■ **YOUR ASSIGNMENT**
Keep the lines exact and the pictures out as you repeat the following listing.

■ **GIVEN DATA**

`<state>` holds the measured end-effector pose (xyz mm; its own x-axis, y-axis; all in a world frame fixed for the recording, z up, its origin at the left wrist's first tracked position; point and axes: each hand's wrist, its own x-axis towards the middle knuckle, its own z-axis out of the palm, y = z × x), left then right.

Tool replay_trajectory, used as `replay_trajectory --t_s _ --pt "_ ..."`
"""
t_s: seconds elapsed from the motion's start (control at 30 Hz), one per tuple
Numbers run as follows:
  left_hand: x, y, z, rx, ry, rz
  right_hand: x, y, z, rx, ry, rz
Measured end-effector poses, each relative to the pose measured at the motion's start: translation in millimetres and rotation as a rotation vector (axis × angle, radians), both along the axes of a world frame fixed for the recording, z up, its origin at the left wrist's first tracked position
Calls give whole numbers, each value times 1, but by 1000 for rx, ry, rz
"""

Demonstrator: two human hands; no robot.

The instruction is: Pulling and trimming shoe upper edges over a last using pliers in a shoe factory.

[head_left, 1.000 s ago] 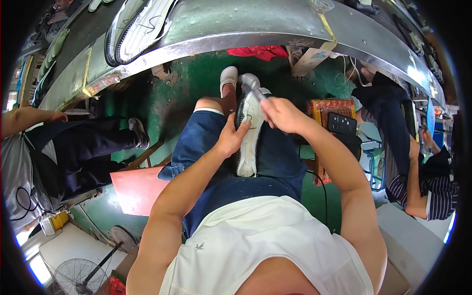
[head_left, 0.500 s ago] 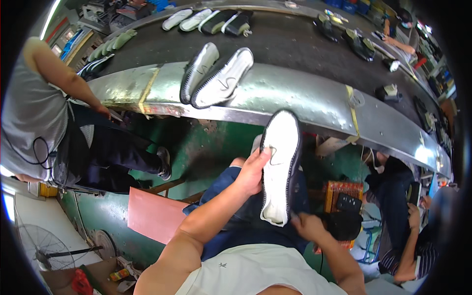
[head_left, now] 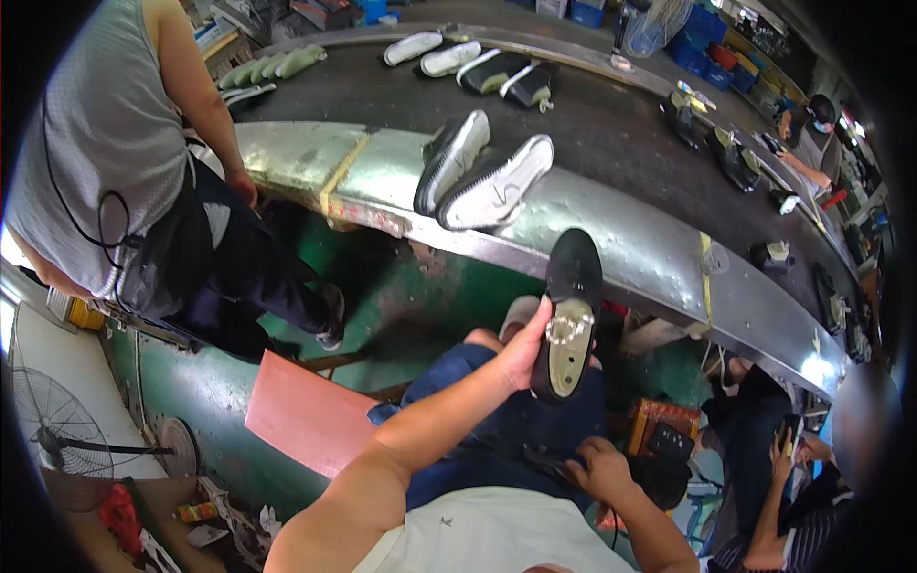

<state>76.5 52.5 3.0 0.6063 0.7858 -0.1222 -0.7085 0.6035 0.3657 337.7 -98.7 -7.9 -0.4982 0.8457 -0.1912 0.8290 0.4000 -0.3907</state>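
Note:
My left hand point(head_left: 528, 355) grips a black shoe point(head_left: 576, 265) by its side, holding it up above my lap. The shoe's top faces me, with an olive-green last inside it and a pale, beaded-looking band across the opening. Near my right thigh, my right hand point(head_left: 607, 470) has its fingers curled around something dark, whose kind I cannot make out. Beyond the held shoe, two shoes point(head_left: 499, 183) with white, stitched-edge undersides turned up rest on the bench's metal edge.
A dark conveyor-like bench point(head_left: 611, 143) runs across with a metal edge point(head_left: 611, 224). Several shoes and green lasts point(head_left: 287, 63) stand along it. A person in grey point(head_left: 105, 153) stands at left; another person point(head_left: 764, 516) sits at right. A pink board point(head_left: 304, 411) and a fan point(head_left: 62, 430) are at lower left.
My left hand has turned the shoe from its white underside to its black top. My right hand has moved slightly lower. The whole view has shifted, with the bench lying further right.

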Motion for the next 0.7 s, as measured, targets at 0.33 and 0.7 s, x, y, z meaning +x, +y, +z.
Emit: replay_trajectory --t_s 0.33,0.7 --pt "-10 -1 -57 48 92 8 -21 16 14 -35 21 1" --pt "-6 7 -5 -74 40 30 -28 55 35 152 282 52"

■ **RESULT OF THIS TASK**
`<state>` holds the measured end-effector pose (xyz mm; its own x-axis, y-axis; all in a world frame fixed for the recording, z up, its origin at the left wrist's first tracked position; point and axes: each hand's wrist, its own x-axis towards the middle knuckle, its own z-axis out of the palm, y = z × x), left then right.

Tool replay_trajectory, used as `replay_trajectory --t_s _ --pt "_ ..."`
"""
t_s: seconds elapsed from the motion's start (control at 30 Hz), one per tuple
Numbers run as follows:
  left_hand: x, y, z, rx, ry, rz
  right_hand: x, y, z, rx, ry, rz
Measured end-effector poses, each relative to the pose measured at the motion's start: translation in millimetres and rotation as a rotation vector (axis × angle, radians), both along the axes of a world frame fixed for the recording, z up, its origin at the left wrist's first tracked position
Calls give whole numbers, each value times 1, but by 1000 for rx, ry, rz
"""

Demonstrator: two human hands; no robot.

The instruction is: Pulling and trimming shoe upper edges over a last using pliers in a shoe factory.

[head_left, 1.000 s ago] 
[head_left, 0.500 s ago] 
[head_left, now] 

<state>76.5 52.5 3.0 0.6063 0.7858 -0.1222 -0.7085 0.6035 0.3657 337.7 -98.7 -7.9 -0.4982 0.8457 -0.1912 0.8290 0.4000 -0.3907</state>
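Note:
My left hand point(head_left: 528, 355) grips a black shoe point(head_left: 576, 265) by its side, holding it up above my lap. The shoe's top faces me, with an olive-green last inside it and a pale, beaded-looking band across the opening. Near my right thigh, my right hand point(head_left: 607, 470) has its fingers curled around something dark, whose kind I cannot make out. Beyond the held shoe, two shoes point(head_left: 499, 183) with white, stitched-edge undersides turned up rest on the bench's metal edge.
A dark conveyor-like bench point(head_left: 611, 143) runs across with a metal edge point(head_left: 611, 224). Several shoes and green lasts point(head_left: 287, 63) stand along it. A person in grey point(head_left: 105, 153) stands at left; another person point(head_left: 764, 516) sits at right. A pink board point(head_left: 304, 411) and a fan point(head_left: 62, 430) are at lower left.
My left hand has turned the shoe from its white underside to its black top. My right hand has moved slightly lower. The whole view has shifted, with the bench lying further right.
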
Motion for the next 0.7 s, as measured, targets at 0.33 and 0.7 s, x, y, z meaning +x, +y, +z.
Emit: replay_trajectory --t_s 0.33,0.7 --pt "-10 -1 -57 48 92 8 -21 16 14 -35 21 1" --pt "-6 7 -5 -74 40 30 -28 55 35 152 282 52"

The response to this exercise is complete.